• [What needs to be done]: Search the entries for the word "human" and copy each line that has it.

Data in this exercise below:

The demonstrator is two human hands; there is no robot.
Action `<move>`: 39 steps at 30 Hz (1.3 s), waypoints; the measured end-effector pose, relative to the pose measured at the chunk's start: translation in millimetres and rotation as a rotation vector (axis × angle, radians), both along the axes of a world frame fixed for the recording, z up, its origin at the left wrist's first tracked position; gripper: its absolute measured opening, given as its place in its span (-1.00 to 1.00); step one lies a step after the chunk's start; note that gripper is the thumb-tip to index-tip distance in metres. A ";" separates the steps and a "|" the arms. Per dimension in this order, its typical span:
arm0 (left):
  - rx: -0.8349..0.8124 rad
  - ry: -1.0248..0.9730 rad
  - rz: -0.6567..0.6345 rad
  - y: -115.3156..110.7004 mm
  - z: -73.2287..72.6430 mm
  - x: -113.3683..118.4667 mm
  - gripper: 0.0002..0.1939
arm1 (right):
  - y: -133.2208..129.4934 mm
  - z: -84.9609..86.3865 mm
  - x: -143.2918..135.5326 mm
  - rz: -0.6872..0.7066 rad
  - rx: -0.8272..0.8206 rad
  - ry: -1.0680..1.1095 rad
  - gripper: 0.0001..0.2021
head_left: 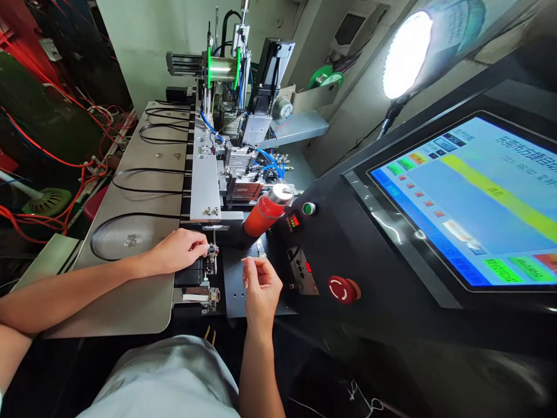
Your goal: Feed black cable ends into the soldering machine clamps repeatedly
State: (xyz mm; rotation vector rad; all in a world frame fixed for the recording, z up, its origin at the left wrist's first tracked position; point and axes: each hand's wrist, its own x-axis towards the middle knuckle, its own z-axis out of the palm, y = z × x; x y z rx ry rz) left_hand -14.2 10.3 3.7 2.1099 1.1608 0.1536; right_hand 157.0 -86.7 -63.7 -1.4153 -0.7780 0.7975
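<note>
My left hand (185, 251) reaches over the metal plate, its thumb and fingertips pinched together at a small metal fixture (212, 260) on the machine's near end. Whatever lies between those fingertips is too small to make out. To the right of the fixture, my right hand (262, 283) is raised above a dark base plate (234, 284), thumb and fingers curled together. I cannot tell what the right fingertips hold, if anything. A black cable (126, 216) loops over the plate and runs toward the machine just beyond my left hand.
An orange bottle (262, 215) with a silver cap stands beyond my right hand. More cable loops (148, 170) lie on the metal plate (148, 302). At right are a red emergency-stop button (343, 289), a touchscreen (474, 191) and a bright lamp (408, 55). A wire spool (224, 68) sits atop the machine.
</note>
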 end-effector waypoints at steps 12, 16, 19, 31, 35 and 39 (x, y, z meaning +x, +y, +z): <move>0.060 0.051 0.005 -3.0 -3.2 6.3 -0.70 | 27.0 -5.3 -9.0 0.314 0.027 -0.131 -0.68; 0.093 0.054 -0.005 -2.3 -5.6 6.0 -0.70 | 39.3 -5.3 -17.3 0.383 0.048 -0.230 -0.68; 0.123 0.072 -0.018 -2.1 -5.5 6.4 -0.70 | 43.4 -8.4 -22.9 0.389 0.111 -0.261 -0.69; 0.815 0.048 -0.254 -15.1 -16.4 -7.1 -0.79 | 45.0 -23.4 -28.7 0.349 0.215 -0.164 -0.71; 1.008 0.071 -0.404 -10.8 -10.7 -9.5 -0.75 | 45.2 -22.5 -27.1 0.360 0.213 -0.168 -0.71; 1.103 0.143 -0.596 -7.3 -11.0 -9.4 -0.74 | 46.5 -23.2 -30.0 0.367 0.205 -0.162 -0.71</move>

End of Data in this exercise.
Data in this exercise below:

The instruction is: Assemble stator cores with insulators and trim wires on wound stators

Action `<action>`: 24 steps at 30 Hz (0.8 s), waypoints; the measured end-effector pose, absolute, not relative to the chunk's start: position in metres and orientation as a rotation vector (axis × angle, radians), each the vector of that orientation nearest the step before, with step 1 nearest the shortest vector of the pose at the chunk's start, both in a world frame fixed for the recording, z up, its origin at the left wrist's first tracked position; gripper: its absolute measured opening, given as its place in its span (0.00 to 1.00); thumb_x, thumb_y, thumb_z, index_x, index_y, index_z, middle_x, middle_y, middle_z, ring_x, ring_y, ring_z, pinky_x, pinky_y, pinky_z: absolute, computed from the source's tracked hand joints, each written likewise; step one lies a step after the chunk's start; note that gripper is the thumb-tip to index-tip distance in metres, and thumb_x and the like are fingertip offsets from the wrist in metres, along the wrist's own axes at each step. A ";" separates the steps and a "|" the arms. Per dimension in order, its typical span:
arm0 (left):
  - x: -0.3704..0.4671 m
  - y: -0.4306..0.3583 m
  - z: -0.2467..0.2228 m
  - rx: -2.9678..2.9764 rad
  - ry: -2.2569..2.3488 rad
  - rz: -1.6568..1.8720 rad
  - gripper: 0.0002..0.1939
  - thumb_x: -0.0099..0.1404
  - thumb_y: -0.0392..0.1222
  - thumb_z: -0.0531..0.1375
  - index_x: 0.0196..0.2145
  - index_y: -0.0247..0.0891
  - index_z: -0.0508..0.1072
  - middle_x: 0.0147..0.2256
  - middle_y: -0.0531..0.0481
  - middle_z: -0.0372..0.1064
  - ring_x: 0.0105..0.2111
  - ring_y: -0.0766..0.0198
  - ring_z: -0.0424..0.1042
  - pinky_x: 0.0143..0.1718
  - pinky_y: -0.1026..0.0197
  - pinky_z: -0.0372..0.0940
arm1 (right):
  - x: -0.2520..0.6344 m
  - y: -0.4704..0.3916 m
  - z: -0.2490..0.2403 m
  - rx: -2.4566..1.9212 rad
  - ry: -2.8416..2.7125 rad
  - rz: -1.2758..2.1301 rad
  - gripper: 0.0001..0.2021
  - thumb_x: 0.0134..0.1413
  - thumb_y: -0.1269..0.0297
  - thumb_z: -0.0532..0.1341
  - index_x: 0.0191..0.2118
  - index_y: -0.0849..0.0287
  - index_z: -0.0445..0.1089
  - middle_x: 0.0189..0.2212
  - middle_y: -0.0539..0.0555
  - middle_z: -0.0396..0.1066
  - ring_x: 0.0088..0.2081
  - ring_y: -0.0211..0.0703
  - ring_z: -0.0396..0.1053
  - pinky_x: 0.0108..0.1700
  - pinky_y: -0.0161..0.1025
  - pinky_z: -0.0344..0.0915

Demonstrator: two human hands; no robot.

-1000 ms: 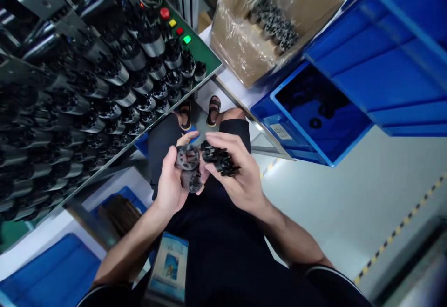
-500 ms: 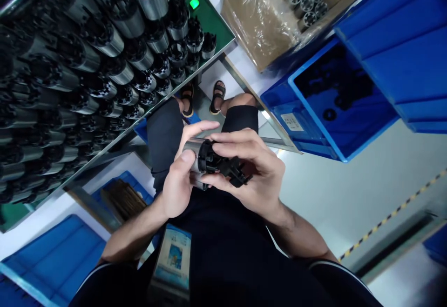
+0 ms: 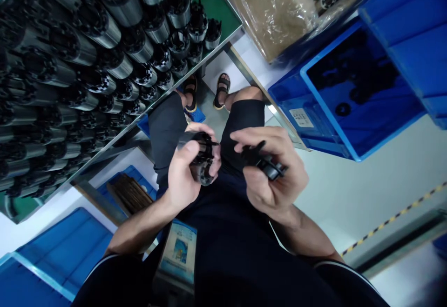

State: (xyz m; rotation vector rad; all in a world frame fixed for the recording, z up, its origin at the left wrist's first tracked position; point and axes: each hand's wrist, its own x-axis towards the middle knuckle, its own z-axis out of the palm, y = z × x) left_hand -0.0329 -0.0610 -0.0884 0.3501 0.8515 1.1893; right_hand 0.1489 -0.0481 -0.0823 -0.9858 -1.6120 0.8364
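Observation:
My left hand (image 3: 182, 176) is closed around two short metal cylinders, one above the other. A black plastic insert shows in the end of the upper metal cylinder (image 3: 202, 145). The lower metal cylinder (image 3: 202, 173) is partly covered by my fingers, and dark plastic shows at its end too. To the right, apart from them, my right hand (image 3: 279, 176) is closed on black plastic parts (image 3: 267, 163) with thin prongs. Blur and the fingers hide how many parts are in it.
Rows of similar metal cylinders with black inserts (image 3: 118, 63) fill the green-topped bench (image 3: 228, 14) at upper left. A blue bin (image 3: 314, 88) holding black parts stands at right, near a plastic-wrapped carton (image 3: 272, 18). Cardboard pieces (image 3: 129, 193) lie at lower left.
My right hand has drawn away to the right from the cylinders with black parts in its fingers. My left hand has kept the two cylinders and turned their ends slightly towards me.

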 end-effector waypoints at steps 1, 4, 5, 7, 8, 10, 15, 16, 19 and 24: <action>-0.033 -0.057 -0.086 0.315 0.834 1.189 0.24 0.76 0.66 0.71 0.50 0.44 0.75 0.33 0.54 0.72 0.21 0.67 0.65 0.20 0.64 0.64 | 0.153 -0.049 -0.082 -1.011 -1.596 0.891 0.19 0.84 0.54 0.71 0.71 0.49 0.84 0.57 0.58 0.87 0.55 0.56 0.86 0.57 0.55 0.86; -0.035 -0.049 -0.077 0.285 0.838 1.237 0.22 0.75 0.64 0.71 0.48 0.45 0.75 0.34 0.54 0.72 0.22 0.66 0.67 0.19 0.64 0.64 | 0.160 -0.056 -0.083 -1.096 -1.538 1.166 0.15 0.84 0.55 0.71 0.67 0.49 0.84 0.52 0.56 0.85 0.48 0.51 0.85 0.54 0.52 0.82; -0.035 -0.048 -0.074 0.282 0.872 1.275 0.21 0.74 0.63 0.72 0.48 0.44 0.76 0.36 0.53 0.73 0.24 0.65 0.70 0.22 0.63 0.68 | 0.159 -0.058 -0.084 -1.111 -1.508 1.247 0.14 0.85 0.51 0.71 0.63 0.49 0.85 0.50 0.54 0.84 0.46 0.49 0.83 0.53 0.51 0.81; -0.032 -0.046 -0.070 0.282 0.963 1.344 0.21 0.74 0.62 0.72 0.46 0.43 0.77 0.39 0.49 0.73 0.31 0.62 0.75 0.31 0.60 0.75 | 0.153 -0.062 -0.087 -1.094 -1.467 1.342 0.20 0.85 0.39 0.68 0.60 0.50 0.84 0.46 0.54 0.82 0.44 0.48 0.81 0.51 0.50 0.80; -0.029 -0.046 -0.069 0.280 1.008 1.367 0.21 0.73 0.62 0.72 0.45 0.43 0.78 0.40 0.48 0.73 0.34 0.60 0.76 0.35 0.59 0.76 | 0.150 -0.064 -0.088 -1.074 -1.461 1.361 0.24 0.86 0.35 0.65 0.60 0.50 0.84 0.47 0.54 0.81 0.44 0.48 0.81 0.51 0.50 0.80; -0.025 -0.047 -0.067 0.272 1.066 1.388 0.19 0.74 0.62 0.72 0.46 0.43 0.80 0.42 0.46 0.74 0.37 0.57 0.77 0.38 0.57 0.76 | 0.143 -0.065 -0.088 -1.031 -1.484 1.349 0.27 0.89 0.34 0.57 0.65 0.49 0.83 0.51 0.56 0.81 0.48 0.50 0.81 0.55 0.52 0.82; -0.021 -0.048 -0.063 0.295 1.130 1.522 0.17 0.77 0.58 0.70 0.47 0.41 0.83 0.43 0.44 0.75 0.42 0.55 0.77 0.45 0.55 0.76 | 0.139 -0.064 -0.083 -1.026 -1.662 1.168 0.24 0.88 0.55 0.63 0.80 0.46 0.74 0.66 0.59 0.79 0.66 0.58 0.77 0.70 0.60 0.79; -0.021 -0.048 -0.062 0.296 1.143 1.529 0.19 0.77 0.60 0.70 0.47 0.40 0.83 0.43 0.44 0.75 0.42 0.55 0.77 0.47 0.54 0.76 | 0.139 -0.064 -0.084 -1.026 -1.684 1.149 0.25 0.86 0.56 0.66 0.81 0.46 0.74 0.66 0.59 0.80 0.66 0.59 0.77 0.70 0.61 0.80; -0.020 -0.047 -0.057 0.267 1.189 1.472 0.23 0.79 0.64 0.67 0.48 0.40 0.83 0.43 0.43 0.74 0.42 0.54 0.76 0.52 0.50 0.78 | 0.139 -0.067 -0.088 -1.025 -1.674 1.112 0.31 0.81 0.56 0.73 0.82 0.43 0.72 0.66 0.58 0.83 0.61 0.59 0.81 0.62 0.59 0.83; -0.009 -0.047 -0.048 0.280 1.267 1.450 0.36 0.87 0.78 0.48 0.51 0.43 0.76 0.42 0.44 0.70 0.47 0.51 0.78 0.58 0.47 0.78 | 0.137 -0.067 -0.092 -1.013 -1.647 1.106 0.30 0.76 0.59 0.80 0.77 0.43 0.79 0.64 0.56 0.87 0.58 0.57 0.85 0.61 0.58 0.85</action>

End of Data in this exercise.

• [Solution]:
The demonstrator is two human hands; there is no robot.
Demonstrator: two human hands; no robot.

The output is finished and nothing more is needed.